[FEATURE] Add option to skip audit log in system.tag.write functions

I need to add previous value into the audit log, so I essentially need to create my own wrapper functions for the two system.tag.write* functions and insert my own entries into the audit log table to which I’ve added a new ACTION_VALUE_PREVIOUS field. These functions both write into the audit log though which I would like to be able to skip, like is possible with the system.db.*Update functions.

PS. I already have a feature suggestion for actually recording the previous values by default, but I assume adding a simple skipAudit argument to the existing function would be far simpler

Vote here:

Vote here for storing previous value by default:

1 Like

If you do your writes from a gateway context I believe they skip the auditing system. So you could make your wrapper use sendRequest.

I think we just route them to a [potentially] different audit profile based on Config -> Security -> General setting for Gateway Audit Profile:

Am I incorrect in thinking that a gateway timer script defined in my project also executes in the gateway context? Since upgrading to 8.1.18 all my timer scripts that use system.tag.write are logging to the audit log for my project. This is a regression for our system.

That is correct, as well as anything that occurs in any other type of Gateway Event, a perspective script, or tag value change scripts.

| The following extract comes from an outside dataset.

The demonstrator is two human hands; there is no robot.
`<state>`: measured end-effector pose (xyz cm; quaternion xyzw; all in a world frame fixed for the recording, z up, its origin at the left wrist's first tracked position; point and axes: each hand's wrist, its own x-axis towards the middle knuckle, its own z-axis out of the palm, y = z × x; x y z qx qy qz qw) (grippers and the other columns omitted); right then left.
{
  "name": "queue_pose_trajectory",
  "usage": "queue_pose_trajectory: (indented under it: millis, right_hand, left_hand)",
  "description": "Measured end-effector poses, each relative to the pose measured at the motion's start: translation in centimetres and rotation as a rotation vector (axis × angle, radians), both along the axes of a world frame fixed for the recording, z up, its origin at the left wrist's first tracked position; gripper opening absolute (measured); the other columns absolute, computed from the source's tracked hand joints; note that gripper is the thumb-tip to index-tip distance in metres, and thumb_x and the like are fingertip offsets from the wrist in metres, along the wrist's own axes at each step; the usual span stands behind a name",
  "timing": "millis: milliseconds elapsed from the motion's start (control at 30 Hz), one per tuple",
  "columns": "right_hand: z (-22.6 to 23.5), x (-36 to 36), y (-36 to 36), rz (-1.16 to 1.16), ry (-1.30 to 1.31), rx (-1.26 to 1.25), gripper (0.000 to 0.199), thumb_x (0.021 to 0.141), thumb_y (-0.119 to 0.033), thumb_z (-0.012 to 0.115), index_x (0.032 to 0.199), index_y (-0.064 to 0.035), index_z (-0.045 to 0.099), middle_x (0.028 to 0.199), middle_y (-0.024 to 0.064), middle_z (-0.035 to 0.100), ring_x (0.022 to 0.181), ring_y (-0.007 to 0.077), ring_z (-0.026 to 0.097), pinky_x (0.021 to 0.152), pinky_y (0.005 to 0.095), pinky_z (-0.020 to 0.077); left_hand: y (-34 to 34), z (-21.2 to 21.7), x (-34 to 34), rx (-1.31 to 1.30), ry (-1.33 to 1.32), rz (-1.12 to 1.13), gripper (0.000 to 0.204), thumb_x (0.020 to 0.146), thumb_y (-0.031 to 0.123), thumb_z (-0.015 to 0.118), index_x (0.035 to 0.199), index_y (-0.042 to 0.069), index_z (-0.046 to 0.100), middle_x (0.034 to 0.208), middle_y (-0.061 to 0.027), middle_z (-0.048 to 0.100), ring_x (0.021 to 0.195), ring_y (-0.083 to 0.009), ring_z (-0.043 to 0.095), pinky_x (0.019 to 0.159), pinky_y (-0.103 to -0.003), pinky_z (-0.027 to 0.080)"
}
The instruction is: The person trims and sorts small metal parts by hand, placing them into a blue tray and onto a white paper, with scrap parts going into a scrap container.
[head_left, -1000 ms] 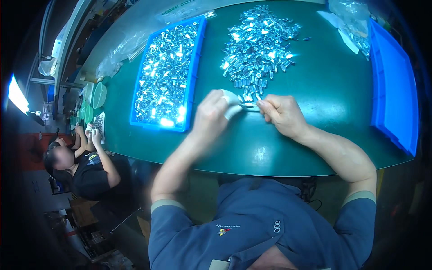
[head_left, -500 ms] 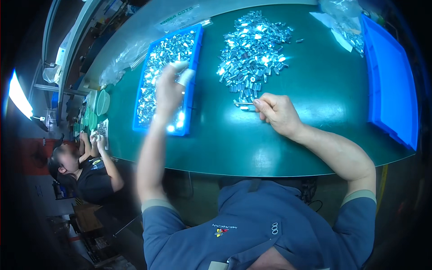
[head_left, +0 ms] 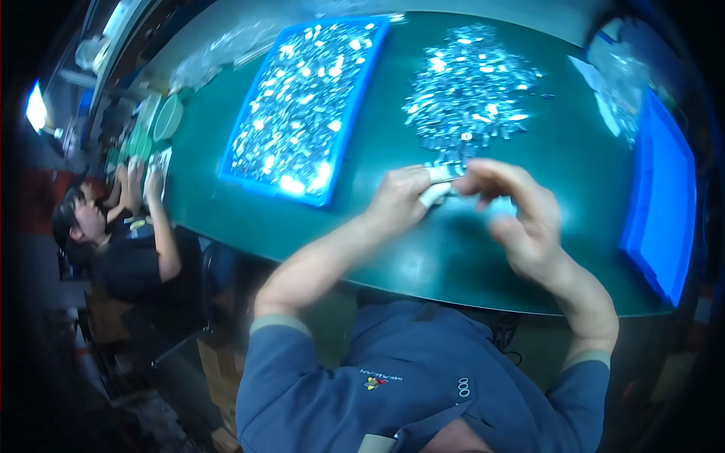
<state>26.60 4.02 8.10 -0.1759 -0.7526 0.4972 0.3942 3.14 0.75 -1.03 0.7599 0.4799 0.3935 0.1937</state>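
My left hand [head_left: 400, 200] and my right hand [head_left: 513, 208] meet over the green table [head_left: 423, 257], just below a loose heap of small shiny metal parts [head_left: 468, 94]. Between the fingertips of both hands sits a small silvery metal part [head_left: 440, 181]; the left fingers pinch one end and the right fingers close on the other. The picture is blurred at the hands, so the part's shape is unclear. A shallow blue tray [head_left: 306, 102] filled with several similar shiny parts lies to the left of my left hand.
A second blue tray [head_left: 664, 196] lies at the table's right edge, with clear plastic bags [head_left: 619, 83] behind it. Another person [head_left: 113, 241] sits at the far left, hands on the table near a green round dish [head_left: 168, 117]. More plastic wrap [head_left: 219, 57] lies behind the left tray.
My left hand has come back from over the left blue tray to the table's middle and joined my right hand at the small part. The view has shifted slightly.
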Motion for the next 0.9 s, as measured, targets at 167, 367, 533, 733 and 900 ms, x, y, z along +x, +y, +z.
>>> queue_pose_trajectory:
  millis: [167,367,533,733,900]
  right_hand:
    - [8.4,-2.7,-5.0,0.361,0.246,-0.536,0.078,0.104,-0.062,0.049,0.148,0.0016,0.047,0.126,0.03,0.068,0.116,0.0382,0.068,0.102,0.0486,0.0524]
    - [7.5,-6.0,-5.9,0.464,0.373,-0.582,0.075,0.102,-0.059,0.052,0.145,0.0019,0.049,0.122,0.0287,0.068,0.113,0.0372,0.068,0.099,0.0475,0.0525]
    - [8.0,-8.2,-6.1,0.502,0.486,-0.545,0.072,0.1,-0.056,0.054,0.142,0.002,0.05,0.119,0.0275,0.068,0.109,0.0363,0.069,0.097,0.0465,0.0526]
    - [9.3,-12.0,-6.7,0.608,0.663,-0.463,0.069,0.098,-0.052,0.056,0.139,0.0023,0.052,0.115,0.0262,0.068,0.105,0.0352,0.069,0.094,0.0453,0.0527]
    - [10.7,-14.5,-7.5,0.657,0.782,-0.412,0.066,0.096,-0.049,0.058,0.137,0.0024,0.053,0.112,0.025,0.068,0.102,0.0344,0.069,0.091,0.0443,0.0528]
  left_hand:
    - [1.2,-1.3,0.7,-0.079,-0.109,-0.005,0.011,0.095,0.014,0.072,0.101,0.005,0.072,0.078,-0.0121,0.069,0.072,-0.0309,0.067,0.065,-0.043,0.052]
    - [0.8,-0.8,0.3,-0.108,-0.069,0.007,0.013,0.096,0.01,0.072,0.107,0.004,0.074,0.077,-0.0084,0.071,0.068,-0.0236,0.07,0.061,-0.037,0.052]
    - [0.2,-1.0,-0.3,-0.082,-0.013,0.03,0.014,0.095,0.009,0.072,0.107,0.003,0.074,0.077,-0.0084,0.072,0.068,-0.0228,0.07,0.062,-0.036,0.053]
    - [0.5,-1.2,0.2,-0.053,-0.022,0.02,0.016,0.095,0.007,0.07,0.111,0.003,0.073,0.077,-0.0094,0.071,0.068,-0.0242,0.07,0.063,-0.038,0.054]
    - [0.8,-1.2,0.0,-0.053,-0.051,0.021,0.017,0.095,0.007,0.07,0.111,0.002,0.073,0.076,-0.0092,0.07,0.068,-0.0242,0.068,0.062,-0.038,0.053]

Writing into the audit log was an inherent bug in previous versions where system.tag.write* functions would not write into the audit log. Also FYI, every script that runs in Perspective runs in the gateway context, so user actions in Perspective that were written via script would also not be written to the audit log (very bad), where now they are. However, I did start an idea for exactly your use-case where you don’t want to write into the log:

Another use case for this Idea:

If you write tag dataset with large value, for example when yau want to make cache data, you will reveive error and need to increase the action_value db field to avoid it.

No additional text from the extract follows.